- LISTED ENTRIES -
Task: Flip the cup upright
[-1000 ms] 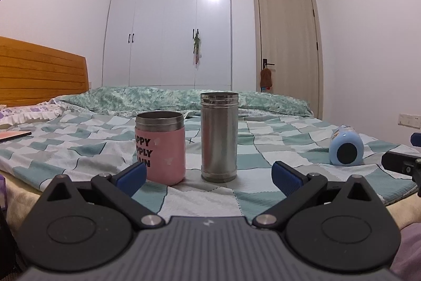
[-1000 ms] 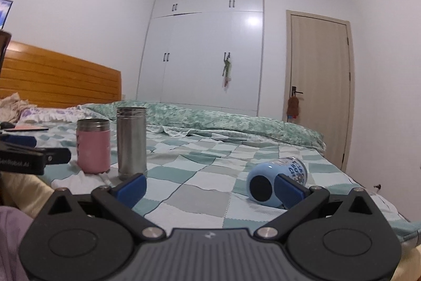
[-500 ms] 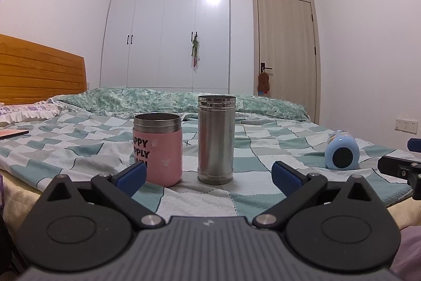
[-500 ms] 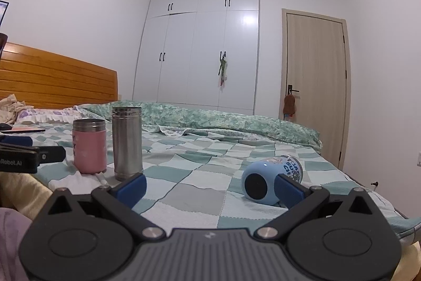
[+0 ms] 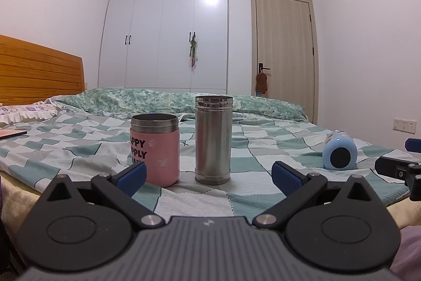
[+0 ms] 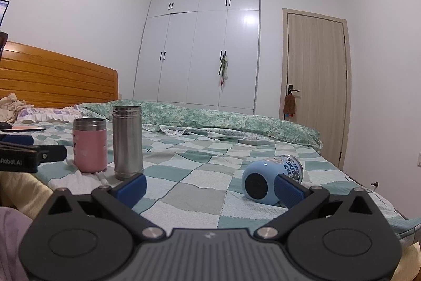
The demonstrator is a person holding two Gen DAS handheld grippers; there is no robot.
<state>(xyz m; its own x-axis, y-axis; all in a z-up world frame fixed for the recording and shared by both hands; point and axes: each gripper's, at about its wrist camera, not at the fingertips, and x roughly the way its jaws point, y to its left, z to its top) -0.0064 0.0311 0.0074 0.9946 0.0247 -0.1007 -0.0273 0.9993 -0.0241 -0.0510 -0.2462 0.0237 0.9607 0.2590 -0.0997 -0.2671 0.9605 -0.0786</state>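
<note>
Right gripper [image 6: 210, 186] sits low at the bed's [image 6: 189, 191] edge, fingers spread wide; I see the blue cup [image 6: 272, 179] on its side just past my right fingertip. Left gripper [image 5: 209, 177] gapes too, facing the pink cup [image 5: 155, 149] and steel flask [image 5: 213, 138].

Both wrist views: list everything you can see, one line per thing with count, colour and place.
blue cup: 1, light blue, lying on its side on the right part of the bed
pink cup: 1, pink with black letters, upright on the bed
steel cup: 1, silver, upright just right of the pink one
bed cover: 1, green and white checks, over the bed
quilt: 1, green pattern, bunched at the far side
headboard: 1, orange wood, left
wardrobe: 1, white, back wall
door: 1, light wood, right of the wardrobe
left hand-held gripper: 1, black with blue pads, open
right hand-held gripper: 1, same, open
</note>
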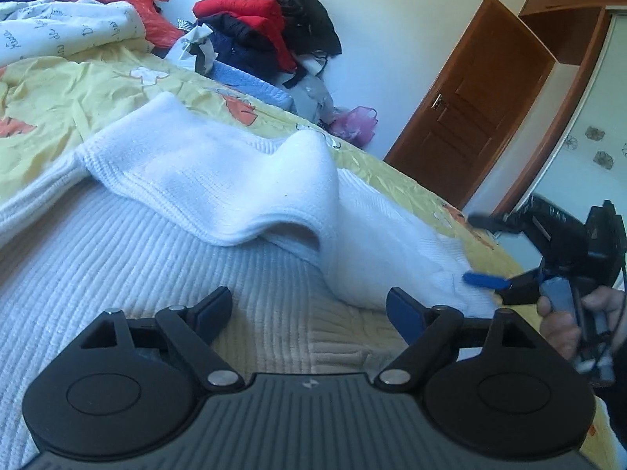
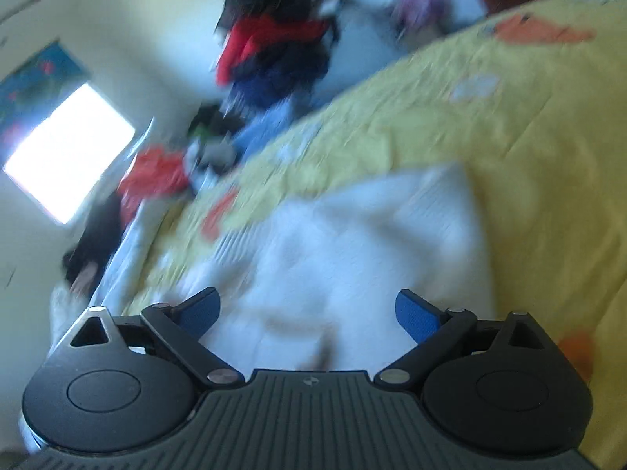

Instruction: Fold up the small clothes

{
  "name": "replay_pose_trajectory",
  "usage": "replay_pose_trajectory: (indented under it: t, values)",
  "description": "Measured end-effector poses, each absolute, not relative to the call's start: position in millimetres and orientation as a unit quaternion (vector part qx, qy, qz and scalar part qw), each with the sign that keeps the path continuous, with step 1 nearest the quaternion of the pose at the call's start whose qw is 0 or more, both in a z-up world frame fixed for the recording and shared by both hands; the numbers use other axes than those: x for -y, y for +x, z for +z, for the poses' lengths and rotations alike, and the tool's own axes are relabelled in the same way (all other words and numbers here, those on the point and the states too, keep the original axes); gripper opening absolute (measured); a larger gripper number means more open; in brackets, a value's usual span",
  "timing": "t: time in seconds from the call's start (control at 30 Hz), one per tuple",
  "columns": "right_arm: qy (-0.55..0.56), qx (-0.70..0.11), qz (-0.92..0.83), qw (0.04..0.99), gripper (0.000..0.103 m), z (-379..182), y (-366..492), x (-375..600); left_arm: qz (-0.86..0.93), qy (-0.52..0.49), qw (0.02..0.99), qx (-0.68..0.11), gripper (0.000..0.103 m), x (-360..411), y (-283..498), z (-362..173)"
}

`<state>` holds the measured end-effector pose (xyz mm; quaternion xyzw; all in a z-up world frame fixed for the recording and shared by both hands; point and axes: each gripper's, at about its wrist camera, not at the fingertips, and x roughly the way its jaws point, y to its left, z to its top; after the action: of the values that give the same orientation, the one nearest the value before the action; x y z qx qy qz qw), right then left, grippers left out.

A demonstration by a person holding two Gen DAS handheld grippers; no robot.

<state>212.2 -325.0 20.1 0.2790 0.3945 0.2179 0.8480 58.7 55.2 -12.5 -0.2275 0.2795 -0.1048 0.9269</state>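
Two grippers of mine hang over a bed spread with a yellow sheet (image 1: pixel 51 98) printed with orange shapes. My left gripper (image 1: pixel 307 309) has its fingers spread wide with nothing between them, just above the white ribbed knit garment (image 1: pixel 137 258), whose flap is folded over at the far side. My right gripper (image 2: pixel 307 311) is wide too, empty. A heap of clothes (image 1: pixel 266 27) lies far off; a brown door (image 1: pixel 470 105) stands right.
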Motion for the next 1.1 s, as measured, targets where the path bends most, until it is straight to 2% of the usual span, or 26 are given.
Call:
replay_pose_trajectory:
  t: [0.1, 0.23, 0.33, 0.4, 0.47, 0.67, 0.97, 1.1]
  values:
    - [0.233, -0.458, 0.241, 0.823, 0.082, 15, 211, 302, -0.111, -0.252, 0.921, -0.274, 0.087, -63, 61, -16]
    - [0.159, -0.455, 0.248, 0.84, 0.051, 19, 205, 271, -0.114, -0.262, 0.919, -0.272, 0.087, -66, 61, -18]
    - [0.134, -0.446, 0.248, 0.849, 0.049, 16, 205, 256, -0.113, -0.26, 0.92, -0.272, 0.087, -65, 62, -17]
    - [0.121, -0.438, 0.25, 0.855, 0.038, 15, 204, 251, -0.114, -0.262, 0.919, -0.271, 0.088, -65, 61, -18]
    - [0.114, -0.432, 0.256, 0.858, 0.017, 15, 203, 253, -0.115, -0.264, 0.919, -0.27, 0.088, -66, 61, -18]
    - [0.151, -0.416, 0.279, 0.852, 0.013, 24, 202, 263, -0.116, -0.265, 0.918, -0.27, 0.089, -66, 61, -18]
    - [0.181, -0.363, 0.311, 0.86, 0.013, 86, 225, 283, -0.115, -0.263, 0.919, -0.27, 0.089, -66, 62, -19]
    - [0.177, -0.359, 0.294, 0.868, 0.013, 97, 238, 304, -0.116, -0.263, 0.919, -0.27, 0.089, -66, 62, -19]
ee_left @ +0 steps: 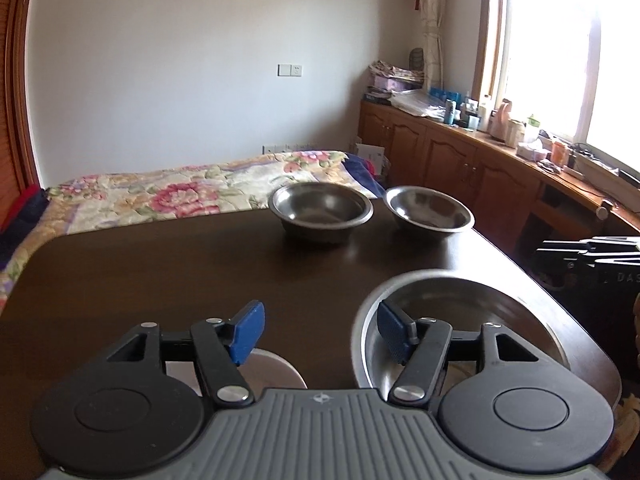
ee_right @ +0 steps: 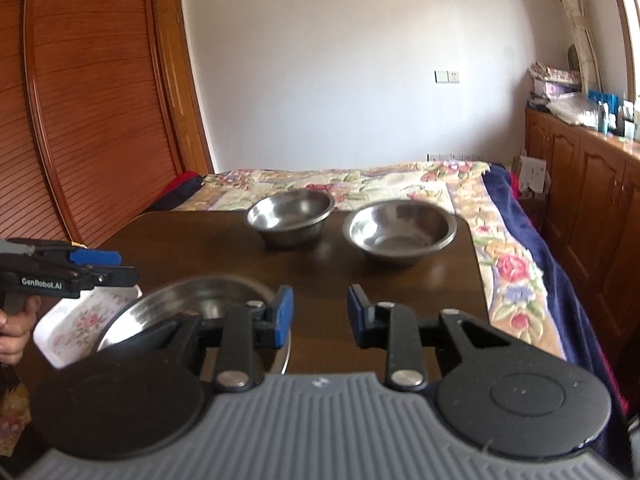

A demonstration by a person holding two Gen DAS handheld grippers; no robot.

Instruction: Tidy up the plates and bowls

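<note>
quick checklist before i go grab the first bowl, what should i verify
1. Left gripper open, nothing between its fingers: ok.
2. Right gripper open and empty: ok.
3. Two small steel bowls upright at the table's far edge, apart: ok.
4. Large steel bowl near, upright: ok.
5. Floral white dish beside the large bowl; touching it: cannot tell.
6. Table bare between the near and far bowls: ok.
</note>
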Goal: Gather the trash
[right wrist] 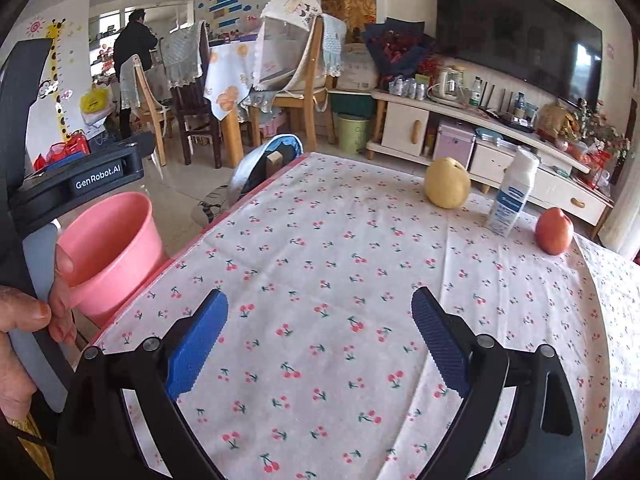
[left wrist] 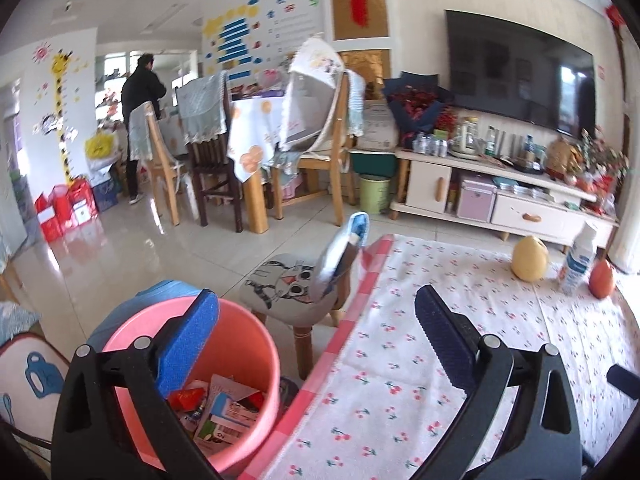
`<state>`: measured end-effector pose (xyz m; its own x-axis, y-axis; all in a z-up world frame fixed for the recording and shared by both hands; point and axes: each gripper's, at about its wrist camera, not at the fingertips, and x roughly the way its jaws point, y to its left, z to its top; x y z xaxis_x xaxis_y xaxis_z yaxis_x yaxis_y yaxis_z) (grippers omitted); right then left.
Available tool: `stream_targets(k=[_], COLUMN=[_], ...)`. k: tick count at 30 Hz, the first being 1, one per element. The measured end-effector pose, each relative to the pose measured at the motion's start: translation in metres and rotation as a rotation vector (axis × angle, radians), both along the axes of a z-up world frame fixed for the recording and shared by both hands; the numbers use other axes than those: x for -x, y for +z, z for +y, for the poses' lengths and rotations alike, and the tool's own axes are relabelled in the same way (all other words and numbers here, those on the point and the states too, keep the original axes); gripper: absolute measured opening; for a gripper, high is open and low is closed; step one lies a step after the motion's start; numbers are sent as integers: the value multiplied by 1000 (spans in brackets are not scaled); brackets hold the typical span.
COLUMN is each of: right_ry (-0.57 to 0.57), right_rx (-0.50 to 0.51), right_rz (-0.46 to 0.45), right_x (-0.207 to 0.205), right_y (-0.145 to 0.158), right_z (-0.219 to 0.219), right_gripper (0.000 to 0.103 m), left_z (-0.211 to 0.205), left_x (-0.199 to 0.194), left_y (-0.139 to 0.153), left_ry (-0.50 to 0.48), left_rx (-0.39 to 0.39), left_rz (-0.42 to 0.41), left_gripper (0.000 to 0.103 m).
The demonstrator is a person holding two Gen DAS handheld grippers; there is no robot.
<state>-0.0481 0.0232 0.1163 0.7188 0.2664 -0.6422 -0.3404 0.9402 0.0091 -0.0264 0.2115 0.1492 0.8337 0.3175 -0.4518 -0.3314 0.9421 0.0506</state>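
A pink bucket stands on the floor by the table's left edge and holds several paper wrappers. It also shows in the right wrist view. My left gripper is open and empty, above the bucket's rim and the table edge. My right gripper is open and empty, above the cherry-print tablecloth. On the far right of the table stand a yellow pear, a white bottle and a red apple.
A small stool with a cat print stands by the table's left edge. A dining table with chairs and a TV cabinet stand behind. A person stands at the far left. A green bin sits beside the cabinet.
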Motion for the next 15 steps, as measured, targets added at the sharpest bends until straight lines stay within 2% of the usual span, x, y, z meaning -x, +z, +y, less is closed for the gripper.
stream_targets(k=[5,15], right_ry=[-84,-236], right_rx=[-13,-12], right_rz=[-13,-60], right_x=[19,68], right_y=[3,9], right_z=[-44,-113], right_gripper=[92,92], left_z=[-37,-104], left_x=[11,58], left_y=[-1,-2], left_ry=[-87,-243], left_rx=[-35,-24], left_rz=[8,21], left_gripper=[99,99])
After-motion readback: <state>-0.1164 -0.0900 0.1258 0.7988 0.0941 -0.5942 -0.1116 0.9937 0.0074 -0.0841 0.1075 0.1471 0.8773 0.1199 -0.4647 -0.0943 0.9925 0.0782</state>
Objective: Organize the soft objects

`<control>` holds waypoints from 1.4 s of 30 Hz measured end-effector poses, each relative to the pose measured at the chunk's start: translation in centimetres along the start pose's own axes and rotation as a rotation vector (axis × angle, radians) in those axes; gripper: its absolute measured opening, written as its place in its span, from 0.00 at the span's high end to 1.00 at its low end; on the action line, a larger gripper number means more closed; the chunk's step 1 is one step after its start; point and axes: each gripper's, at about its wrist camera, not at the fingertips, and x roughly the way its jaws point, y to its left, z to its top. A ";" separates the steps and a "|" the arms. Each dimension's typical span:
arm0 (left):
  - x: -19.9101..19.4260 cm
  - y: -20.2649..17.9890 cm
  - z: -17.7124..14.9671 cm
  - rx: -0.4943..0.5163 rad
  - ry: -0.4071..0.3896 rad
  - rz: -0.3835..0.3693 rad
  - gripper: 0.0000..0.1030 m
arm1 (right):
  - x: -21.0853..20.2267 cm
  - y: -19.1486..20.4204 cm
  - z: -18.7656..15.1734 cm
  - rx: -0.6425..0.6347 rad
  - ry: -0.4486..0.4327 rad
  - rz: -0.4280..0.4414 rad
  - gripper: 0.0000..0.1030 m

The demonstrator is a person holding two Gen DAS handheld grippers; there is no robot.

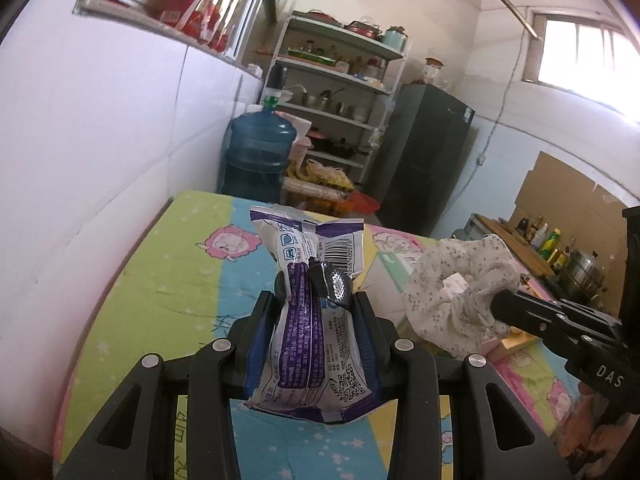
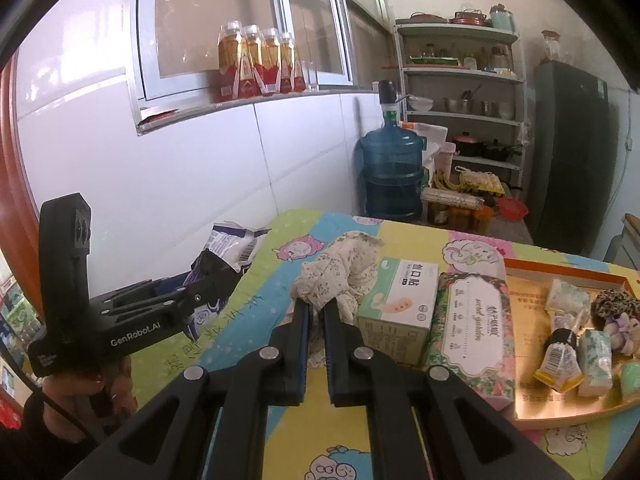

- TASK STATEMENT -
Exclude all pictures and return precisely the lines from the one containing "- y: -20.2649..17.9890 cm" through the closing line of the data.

- TASK RESPONSE -
  - y: -20.2649..17.9890 cm
  - z: -17.7124..14.9671 cm
  - rx: -0.4943..0.5163 rad
  - ry: -0.4071..0.3896 rad
  - rz: -0.3835..0.3693 rad
  - gripper: 0.0000..0.1030 m
arm1 (right):
  - x: -21.0853..20.2267 cm
  - y: -19.1486..20.4204 cm
  - z: -18.7656..15.1734 cm
  - rx: -0.6425..0.6347 rad
  - ry: -0.4486..0.4327 rad
  - rz: -0.4280..0.4414 rad
  - gripper: 0.0000..0.1030 m

The demonstrator is a person holding two Gen DAS handheld grippers; there is no robot.

Here the work on this exercise is complete.